◆ **TASK ITEM**
Set the listing down again in full, word for word, with the pictures left out.

◆ **STORED DATA**
**********

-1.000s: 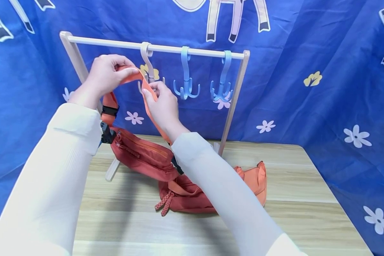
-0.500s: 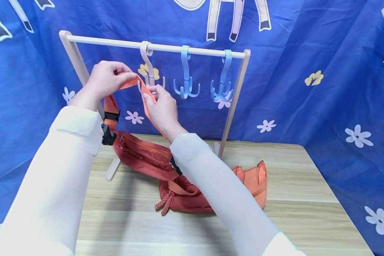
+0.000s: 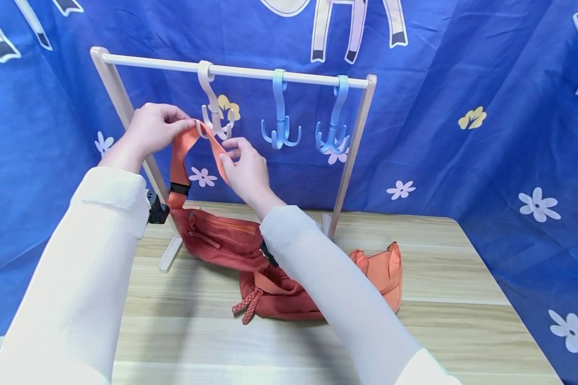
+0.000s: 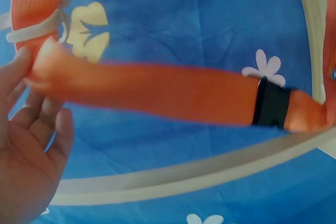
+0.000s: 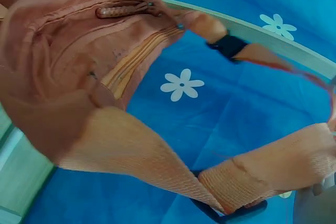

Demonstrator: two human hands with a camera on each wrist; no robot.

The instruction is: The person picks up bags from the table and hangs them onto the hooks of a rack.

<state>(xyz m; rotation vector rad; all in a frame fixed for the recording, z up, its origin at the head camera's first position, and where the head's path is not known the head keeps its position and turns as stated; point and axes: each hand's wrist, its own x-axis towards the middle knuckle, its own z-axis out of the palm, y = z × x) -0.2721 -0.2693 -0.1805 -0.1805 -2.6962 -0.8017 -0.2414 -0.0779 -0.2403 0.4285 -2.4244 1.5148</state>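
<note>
The red waist bag (image 3: 223, 240) hangs from its orange strap (image 3: 178, 166), below the pale hook (image 3: 214, 101). In the last second the strap's top has sunk and one of the hook's prongs now shows in front of it, while the hook has slid leftward; the strap seems to be seating on that prong, though both hands bear on it. The grip of the left hand (image 3: 151, 128), left of the hook, pinches the strap; the right hand (image 3: 248, 168), below and right of the hook, pinches its other run. What the bag contains is hidden. Lower right of the hook, a second red bag (image 3: 289, 307) lies on the worktop (image 3: 438, 299), contents likewise unseen. Two blue hooks (image 3: 280, 107) hang right of the pale one.
</note>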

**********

◆ **RESULT BELOW**
-1.000s: 
-0.500s: 
+0.000s: 
+0.000s: 
+0.000s: 

Demonstrator: two human hands with a camera on each wrist; no robot.

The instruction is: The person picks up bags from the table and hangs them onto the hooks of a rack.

<state>(xyz m; rotation vector rad; all in a frame fixed for the recording, z up, its origin at the head camera's first position, and where the head's path is not known the head keeps its position and turns as stated; point and axes: each hand's wrist, its own x-axis towards the middle knuckle, its own z-axis out of the palm, y = z × x) -0.2721 -0.2693 -0.1805 -0.1805 -2.6962 -0.8017 -0.2414 -0.0779 -0.2403 0.4285 -2.4244 1.5148</state>
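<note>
The red waist bag (image 3: 223, 240) hangs from its orange strap (image 3: 178, 166), below the pale hook (image 3: 214, 101). In the last second the strap's top has sunk and one of the hook's prongs now shows in front of it, while the hook has slid leftward; the strap seems to be seating on that prong, though both hands bear on it. The grip of the left hand (image 3: 151, 128), left of the hook, pinches the strap; the right hand (image 3: 248, 168), below and right of the hook, pinches its other run. What the bag contains is hidden. Lower right of the hook, a second red bag (image 3: 289, 307) lies on the worktop (image 3: 438, 299), contents likewise unseen. Two blue hooks (image 3: 280, 107) hang right of the pale one.
</note>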

This answer is finished.